Supposing he were to, would you encourage him?'

'To ME, mother?' said Avice, with an inquiring laugh. 'I thought--he
meant you!'

'O no, he doesn't mean me,' said her mother hastily. 'He is nothing
more than my friend.'

'I don't want any addresses,' said the daughter.

'He is a man in society, and would take you to an elegant house in
London suited to your education, instead of leaving you to mope here.'

'I should like that well enough,' replied Avice carelessly.

'Then give him some encouragement.'

'I don't care enough about him to do any encouraging. It is his
business, I should think, to do all.'

She spoke in her lightest vein; but the result was that when Pierston,
who had discreetly withdrawn, returned to them, she walked docilely,
though perhaps gloomily, beside him, her mother dropping to the rear.
They came to a rugged descent, and Pierston took her hand to help her.
She allowed him to retain it when they arrived on level ground.
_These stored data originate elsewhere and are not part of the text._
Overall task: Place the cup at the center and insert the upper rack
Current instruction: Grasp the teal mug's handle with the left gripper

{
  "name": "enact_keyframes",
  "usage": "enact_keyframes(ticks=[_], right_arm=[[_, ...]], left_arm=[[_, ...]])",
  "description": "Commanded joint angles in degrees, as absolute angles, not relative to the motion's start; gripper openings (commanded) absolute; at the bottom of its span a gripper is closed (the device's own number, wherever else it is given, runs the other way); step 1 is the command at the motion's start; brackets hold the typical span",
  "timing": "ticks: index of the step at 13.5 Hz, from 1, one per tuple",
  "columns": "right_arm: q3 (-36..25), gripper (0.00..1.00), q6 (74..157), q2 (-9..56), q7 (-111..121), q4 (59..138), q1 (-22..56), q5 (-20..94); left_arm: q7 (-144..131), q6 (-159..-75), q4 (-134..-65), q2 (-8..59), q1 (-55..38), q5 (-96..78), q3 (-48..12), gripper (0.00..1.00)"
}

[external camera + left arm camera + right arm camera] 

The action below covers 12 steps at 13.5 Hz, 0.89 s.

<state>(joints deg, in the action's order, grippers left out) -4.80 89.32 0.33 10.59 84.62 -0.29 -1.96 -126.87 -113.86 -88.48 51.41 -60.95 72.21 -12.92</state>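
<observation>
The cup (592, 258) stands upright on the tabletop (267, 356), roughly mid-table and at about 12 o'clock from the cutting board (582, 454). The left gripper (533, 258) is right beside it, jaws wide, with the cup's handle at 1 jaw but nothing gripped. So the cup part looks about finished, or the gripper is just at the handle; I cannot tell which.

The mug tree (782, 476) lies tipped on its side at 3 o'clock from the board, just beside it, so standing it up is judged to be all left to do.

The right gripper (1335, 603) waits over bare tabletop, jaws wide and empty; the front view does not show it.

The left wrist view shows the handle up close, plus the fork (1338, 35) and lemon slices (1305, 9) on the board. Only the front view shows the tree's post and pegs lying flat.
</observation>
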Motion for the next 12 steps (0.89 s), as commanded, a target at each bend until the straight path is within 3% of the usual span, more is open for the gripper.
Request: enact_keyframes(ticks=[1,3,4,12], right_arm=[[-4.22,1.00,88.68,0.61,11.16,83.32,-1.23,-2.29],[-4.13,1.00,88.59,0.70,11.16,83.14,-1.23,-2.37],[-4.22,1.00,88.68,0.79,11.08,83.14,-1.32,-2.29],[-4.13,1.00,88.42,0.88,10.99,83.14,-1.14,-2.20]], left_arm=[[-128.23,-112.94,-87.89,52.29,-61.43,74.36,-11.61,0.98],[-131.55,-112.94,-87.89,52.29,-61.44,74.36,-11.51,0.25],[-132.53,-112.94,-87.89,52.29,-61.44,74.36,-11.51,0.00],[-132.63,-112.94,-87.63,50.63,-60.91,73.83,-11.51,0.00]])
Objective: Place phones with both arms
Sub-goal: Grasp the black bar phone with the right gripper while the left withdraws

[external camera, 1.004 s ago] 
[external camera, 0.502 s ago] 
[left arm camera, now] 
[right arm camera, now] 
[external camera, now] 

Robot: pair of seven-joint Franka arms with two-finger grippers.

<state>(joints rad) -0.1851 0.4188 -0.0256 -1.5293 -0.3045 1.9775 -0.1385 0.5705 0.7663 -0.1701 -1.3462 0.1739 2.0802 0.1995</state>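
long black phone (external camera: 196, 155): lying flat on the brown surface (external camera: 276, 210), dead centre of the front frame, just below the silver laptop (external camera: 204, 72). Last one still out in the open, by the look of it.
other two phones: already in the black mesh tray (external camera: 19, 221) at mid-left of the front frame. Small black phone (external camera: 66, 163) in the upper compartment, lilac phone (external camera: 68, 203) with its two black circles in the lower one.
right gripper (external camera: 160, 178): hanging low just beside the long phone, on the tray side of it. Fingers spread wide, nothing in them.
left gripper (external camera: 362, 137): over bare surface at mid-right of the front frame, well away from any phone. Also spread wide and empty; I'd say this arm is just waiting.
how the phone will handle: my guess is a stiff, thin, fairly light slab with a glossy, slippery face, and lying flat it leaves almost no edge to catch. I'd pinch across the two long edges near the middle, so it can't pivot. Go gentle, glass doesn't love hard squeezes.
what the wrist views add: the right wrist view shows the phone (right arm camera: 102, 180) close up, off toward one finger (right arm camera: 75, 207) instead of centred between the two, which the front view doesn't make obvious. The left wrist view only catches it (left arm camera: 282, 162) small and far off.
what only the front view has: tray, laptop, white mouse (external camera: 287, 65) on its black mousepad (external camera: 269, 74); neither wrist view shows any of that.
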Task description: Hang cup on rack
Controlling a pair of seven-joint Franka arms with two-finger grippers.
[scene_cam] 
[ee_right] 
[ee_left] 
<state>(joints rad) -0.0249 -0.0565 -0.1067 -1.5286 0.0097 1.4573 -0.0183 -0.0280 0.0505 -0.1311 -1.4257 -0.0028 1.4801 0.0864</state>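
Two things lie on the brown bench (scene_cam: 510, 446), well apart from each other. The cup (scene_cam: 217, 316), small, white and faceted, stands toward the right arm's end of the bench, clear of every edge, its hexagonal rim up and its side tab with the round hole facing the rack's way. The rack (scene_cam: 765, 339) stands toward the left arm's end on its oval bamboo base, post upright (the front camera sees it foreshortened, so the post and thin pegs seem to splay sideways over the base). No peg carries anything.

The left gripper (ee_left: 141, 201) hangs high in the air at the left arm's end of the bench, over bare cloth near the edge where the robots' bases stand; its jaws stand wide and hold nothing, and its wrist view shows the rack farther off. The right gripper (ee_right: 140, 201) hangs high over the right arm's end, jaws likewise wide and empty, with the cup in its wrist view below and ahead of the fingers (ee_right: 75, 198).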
Altogether it was not an unsuccessful evening for the man with the
unanchored heart, though possibly initial success meant worse for him
in the long run than initial failure. There was nothing marvellous in
the fact of her tractability thus far. In his modern dress and style,
under the rays of the moon, he looked a very presentable gentleman
indeed, while his knowledge of art and his travelled manners were not
without their attractions for a girl who with one hand touched the
educated middle-class and with the other the rude and simple
inhabitants of the isle. Her intensely modern sympathies were
quickened by her peculiar outlook.

Pierston would have regarded his interest in her as overmuch selfish if
there had not existed a redeeming quality in the substratum of old
pathetic memory by which such love had been created--which still
permeated it, rendering it the tenderest, most anxious, most protective
instinct he had ever known. It may have had in its composition too
much of the boyish fervour that had characterized such affection when
he was cherry-cheeked, and light in the foot as a girl; but, if it was
all this feeling of youth, it was more.

Mrs. Pierston, in fearing to be frank, lest she might seem to be
angling for his fortune, did not fully divine his cheerful readiness to
offer it, if by so doing he could make amends for his infidelity to her
family forty years back in the past. Time had not made him mercenary,
and it had quenched his ambitions; and though his wish to wed Avice was
not entirely a wish to enrich her, the knowledge that she would be
enriched beyond anything that she could have anticipated was what
allowed him to indulge his love.

He was not exactly old he said to himself the next morning as he beheld
his face in the glass. And he looked considerably younger than he was.
But there was history in his face--distinct chapters of it; his brow
was not that blank page it once had been. He knew the origin of that
line in his forehead; it had been traced in the course of a month or
two by past troubles. He remembered the coming of this pale wiry hair;
it had been brought by the illness in Rome, when he had wished each
night that he might never wake again. This wrinkled corner, that drawn
bit of skin, they had resulted from those months of despondency when
all seemed going against his art, his strength, his happiness. 'You
cannot live your life and keep it, Jocelyn,' he said. Time was against
him and love, and time would probably win.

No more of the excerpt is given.